Venezia 61 - «Les petits fils» di Man Duran Cohen

…Guillaume è insoddisfatto anche della relazione omosessuale con un medico, accettata dalla nonna…

Nella sezione Orizzonti «Les petits fils» di Man Duran Cohen si presenta come una sorta di videotape familista digitale. Quasi tutte le scene si svolgono nell’appartamento di Régine (Reine Ferrato), nonna di Guillaume (Guillaume Quatravaux). Il giovanotto ventiquattrenne non ha superato il trauma della perdita della madre, le cui ceneri sono conservate sul terrazzo in un urna, e nelle visite quindicinali alla nonna la riempie di critiche, d’osservazioni infastidite. Ma l’anziana signora è tosta.

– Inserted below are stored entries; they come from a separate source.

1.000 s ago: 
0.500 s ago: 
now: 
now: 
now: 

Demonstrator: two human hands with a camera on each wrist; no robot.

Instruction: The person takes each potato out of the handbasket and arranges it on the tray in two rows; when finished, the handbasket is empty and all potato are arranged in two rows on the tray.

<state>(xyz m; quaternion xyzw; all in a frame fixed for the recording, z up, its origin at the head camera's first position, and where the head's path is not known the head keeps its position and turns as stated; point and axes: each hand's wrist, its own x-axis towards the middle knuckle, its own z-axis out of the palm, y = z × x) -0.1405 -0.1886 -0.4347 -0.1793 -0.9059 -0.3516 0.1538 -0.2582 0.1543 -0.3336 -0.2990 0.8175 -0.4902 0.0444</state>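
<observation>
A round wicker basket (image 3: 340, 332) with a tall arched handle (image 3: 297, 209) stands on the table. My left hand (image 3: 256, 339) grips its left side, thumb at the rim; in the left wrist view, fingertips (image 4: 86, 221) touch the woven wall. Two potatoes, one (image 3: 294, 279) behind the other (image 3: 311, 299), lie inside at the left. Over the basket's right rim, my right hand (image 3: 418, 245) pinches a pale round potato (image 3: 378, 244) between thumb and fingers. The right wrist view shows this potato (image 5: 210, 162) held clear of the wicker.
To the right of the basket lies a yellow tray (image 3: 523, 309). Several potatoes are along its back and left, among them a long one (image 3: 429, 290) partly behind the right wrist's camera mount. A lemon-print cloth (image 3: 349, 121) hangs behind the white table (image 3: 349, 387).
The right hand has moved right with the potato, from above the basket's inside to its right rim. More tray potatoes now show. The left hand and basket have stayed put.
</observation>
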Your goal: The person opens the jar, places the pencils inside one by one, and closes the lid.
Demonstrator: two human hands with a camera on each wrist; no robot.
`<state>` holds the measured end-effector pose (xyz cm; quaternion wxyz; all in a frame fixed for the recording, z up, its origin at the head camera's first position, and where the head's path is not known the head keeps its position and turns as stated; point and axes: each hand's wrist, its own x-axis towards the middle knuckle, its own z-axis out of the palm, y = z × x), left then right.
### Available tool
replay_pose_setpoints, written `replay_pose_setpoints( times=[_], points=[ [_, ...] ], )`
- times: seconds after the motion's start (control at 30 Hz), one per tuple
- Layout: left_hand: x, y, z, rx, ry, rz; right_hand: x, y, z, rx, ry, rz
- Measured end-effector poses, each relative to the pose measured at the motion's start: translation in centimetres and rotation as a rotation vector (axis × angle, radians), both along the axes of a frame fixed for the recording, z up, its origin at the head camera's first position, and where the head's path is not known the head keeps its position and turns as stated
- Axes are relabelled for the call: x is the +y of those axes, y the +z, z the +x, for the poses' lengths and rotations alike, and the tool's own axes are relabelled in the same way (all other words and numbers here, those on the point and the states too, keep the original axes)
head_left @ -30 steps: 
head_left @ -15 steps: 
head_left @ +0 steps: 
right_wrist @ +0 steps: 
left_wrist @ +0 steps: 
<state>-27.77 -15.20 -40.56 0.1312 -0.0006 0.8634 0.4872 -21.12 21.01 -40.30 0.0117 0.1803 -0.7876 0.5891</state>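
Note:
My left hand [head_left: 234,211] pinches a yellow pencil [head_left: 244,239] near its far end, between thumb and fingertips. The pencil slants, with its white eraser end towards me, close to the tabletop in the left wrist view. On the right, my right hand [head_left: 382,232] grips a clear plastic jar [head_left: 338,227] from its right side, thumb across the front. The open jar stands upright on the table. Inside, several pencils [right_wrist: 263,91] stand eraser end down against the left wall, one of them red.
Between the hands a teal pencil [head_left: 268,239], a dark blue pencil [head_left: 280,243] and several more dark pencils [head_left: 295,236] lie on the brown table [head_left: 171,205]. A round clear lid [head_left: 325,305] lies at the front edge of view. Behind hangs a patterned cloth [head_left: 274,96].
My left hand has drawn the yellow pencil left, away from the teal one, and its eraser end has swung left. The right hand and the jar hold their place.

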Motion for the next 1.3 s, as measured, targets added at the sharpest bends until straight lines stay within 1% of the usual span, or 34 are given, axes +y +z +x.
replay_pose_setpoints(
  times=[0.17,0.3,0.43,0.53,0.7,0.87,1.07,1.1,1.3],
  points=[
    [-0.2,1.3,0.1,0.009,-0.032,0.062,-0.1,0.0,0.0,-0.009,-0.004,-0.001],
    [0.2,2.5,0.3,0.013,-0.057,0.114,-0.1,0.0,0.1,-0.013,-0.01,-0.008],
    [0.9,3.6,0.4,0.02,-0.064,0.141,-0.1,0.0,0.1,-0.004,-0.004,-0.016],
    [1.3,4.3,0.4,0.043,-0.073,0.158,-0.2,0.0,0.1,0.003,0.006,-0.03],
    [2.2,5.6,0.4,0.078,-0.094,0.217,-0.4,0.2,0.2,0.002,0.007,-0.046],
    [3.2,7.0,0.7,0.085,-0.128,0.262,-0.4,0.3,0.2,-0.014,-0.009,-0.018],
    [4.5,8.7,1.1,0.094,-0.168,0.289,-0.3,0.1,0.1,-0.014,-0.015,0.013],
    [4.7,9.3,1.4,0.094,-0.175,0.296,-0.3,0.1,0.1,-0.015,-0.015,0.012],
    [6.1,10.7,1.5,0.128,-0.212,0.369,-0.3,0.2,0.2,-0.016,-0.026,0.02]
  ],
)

Guillaume è insoddisfatto anche della relazione omosessuale con un medico, accettata dalla nonna. Maxime, uno studente tuttofare assoldato da Régine, spinge Guillaume a elaborare il lutto affidando le ceneri materne alla natura. Il dispositivo un po’ claustrofobico è sfruttato abilmente da Man Duran Cohen che trae il meglio dalla naturale padronanza della scena di Reine Ferrato. All’inizio la vediamo sola sulla grande ruota attigua alla Tour Eiffel e alla fine vi sale accompagnata dal nipote mentre i significati metaforici e umani convergono. (e.p.)